- WHAT TO PRODUCE:
Which lines come from the start of the records through the line that holds "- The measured"? Write them out word for word.

- SUPPLIED DATA:
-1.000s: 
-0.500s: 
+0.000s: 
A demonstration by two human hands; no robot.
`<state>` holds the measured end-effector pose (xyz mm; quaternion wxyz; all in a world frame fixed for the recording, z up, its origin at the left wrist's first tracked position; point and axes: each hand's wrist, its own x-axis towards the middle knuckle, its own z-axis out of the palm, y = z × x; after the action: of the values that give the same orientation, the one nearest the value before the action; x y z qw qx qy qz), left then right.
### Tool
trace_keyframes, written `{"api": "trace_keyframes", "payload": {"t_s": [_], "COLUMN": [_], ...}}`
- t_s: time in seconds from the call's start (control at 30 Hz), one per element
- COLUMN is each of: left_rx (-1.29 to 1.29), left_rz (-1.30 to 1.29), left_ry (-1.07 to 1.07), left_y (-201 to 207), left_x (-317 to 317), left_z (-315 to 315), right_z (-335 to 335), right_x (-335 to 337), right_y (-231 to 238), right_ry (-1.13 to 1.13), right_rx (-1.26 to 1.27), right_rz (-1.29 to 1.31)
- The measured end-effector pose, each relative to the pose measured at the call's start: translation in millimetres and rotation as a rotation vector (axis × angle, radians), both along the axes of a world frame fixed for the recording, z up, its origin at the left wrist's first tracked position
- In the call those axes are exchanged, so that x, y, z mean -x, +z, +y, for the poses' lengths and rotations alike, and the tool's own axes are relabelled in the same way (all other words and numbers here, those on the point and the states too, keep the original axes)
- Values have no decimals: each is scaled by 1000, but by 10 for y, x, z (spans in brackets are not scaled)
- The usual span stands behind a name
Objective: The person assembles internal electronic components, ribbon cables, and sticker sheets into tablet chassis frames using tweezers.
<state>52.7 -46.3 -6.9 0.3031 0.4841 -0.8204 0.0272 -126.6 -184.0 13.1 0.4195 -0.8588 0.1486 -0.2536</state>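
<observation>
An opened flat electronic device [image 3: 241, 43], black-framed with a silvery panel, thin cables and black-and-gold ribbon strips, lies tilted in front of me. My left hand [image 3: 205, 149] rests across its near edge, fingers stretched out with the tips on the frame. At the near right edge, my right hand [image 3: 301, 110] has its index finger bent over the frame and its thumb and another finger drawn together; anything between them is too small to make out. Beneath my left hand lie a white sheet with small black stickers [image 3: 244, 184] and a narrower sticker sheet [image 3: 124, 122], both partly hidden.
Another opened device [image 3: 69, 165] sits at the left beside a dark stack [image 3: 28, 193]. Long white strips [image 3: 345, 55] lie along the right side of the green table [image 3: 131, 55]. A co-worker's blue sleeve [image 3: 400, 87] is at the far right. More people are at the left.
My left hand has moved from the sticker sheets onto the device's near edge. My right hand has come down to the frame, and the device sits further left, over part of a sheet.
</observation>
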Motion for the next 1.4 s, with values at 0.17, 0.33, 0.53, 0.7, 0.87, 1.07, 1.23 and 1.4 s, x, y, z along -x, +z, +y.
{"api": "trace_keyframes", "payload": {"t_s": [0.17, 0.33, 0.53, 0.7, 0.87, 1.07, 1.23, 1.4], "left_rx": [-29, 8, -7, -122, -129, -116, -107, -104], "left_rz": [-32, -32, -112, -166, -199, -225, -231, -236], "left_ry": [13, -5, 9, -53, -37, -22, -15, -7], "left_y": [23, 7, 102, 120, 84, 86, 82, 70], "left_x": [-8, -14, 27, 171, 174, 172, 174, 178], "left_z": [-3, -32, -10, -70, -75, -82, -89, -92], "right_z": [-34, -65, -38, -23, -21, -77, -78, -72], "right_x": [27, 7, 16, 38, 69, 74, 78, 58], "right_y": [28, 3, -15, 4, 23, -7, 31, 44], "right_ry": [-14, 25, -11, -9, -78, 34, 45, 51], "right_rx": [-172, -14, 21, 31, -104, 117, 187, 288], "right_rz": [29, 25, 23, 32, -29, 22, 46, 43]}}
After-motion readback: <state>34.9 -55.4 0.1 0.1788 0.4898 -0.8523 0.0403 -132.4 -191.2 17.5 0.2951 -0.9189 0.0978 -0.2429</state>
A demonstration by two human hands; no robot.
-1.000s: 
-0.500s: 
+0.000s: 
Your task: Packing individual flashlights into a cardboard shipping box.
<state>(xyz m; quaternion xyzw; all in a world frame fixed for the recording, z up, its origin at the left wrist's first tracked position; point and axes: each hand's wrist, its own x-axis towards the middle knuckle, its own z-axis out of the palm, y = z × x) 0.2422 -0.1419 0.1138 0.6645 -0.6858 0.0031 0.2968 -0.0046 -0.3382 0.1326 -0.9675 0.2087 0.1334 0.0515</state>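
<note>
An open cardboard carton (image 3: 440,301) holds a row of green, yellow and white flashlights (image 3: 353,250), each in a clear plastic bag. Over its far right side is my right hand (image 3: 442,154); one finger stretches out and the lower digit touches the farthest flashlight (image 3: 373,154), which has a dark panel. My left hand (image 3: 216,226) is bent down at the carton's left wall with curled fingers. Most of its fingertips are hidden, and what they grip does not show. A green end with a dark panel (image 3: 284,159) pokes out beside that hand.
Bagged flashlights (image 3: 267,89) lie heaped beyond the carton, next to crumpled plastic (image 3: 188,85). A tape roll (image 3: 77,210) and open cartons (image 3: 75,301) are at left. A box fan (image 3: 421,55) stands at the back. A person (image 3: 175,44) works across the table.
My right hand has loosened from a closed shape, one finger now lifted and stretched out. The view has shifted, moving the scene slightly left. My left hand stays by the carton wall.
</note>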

- YOUR SOLUTION:
-1.000s: 
-0.500s: 
+0.000s: 
A demonstration by two human hands; no robot.
`<state>` holds the measured end-effector pose (xyz mm; quaternion wxyz; all in a world frame fixed for the recording, z up, its origin at the left wrist's first tracked position; point and axes: each hand's wrist, its own x-axis towards the middle knuckle, its own z-axis out of the palm, y = z × x; after the action: of the values that give the same orientation, the one nearest the value before the action; x y z qw qx qy qz), left then right.
### Tool
trace_keyframes, written `{"api": "trace_keyframes", "payload": {"t_s": [_], "COLUMN": [_], ...}}`
- t_s: time in seconds from the call's start (control at 30 Hz), one per element
- COLUMN is each of: left_rx (-1.29 to 1.29), left_rz (-1.30 to 1.29), left_ry (-1.07 to 1.07), left_y (-201 to 207), left_x (-317 to 317), left_z (-315 to 315), right_z (-335 to 335), right_x (-335 to 337), right_y (-231 to 238), right_ry (-1.13 to 1.13), right_rx (-1.26 to 1.27), right_rz (-1.29 to 1.31)
- The measured end-effector pose, each relative to the pose measured at the call's start: translation in millimetres and rotation as a rotation vector (axis × angle, radians), both along the axes of a world frame fixed for the recording, z up, its origin at the left wrist's first tracked position

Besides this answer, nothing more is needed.